TASK ITEM: Stop after the line containing "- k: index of": print each line exactly from the first line of the listing up to that point.

INFORMATION SHOWN:

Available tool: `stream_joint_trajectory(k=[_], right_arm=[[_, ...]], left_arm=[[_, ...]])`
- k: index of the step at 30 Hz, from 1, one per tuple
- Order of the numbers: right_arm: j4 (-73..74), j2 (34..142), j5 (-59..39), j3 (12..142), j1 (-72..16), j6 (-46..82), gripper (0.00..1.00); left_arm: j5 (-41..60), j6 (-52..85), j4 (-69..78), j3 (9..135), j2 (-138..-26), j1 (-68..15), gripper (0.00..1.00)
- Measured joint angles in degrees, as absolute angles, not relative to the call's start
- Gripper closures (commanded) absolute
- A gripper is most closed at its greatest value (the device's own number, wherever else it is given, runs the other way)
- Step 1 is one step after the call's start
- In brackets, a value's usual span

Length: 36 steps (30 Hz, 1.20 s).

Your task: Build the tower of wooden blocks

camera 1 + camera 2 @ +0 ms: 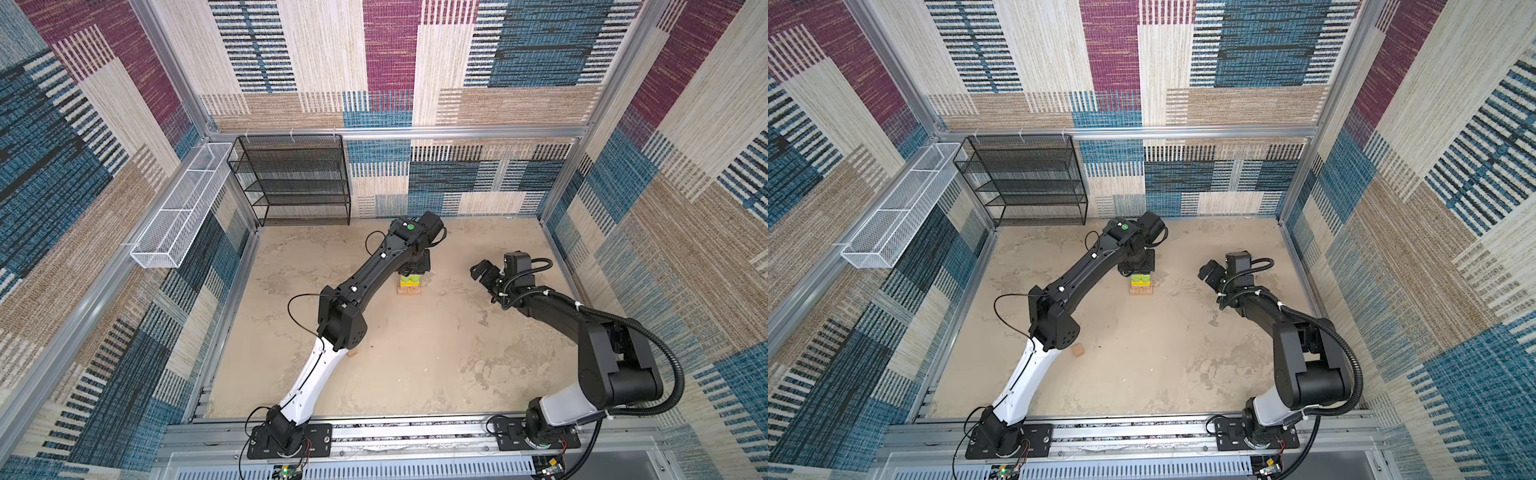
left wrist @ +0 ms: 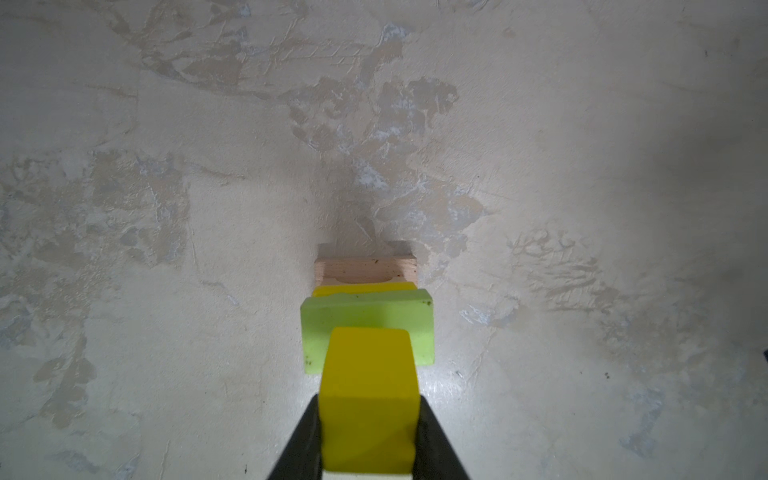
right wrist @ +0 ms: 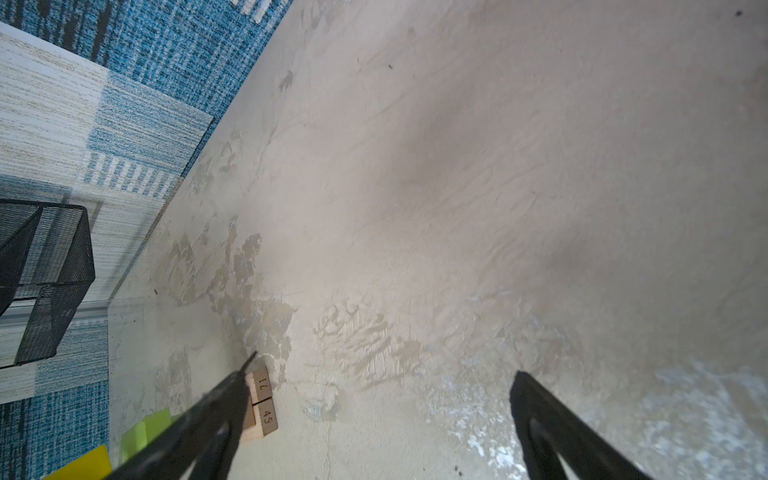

ANSWER SPACE:
Available tool: `stream_joint_trajectory(k=[_], right_arm=[[_, ...]], left_arm=[[_, ...]])`
- k: index of the step at 30 Hz, from 1, one per tuple

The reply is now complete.